← Joel Strait

A Digital Audio Primer

So it’s 1995, and the Digital Audio Revolution™ is all anyone can talk about. CDs, wave files, MP3s, sound cards, sampling – what the hell does it all mean?! And now it is all back in the spotlight, thanks to the WaveFile Ruby gem. Fortunately, your hip, tech-savvy friend Joel is here to help.

Audio 101: Sounds Are Waves

Let’s start at the beginning. According to the textbooks, sound occurs when something moves. This movement causes the air around the object to compress and decompress in a wave[1]. Your ear can detect this compression wave, and your brain interprets as sound. Examples of things that can move and cause sound: vocal cords, guitar strings, exploding objects, or the speakers on your Hi-Fi system.

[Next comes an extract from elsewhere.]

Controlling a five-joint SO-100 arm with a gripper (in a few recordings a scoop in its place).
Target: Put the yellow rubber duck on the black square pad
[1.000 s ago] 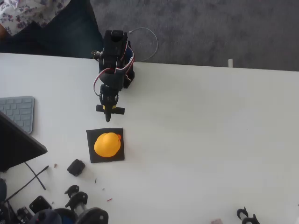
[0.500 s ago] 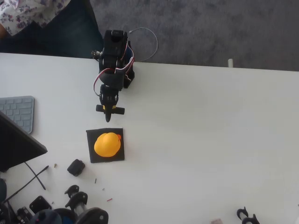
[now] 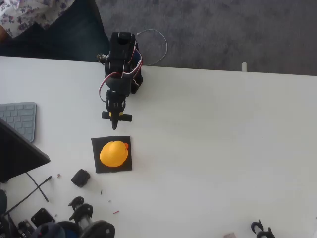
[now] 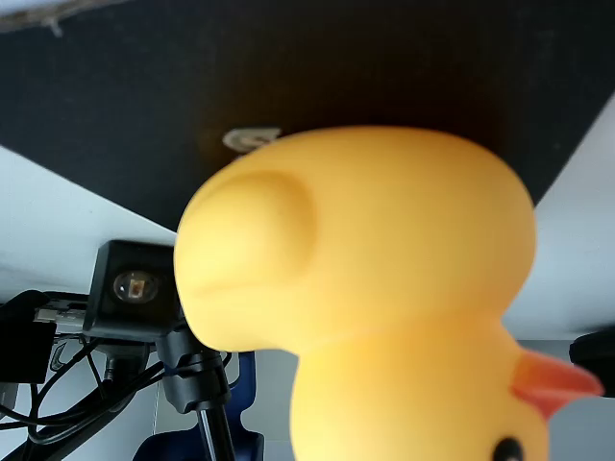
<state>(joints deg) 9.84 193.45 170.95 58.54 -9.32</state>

You can plot sound waves on a graph. Here is what the opening shout of Help! by The Beatles looks like:

Help! Wave Form

About the simplest sound is a sine wave:

Sine Wave

A sine wave sounds like a beep. You might recognize it if you ever took a hearing test as a kid, or if you have a filthy mouth.

As you might also remember from your schooling, waves have three particularly important properties – frequency, period, and amplitude. The frequency is how often a wave pattern such as repeats. The higher the frequency, the higher the pitch. In the two graphs below, the sound wave on the left below has a lower frequency, and will have a lower pitch, than the wave on the right.

High vs. Low Frequency

A repeating wave pattern is called an oscillation or a cycle. Frequency is generally expressed in hertz, or cycles per second. If a cycle such as repeats 50 times in one second, it has a frequency of 50Hz. People can generally hear frequencies between about 20Hz and 20,000Hz. (As you get older, you gradually lose the ability to hear higher frequencies).

The period of a wave is the amount of time it takes for one cycle to complete. If a wave has a frequency of 50Hz, then it has a period of 1/50th of a second.

The amplitude of a wave is the distance on a graph between its maximum height and 0. Amplitude determines how loud a sound is perceived. The higher the amplitude, the louder the sound. In the two graphs below, the sound wave on the right has a higher amplitude than the wave on the left, and will sound louder.

High vs. Low Amplitude

All of the graphs above are normalized, so that the maximum possible amplitudes of sound from a source (such as a pair of speakers) are labeled 1.0 and -1.0. This convention is used in the audio world to simplify things. Of course, in the real world the exact loudness represented by an amplitude of 1.0 or -1.0 is relative.

A Sample of Sampling

So our humble sine wave is wafting through the air, and we want our computer to capture it and store it for later. To do this, we need to convert the sound wave from an analog form to a digital form. This process is called sampling, and is necessary because computers can only store data digitally.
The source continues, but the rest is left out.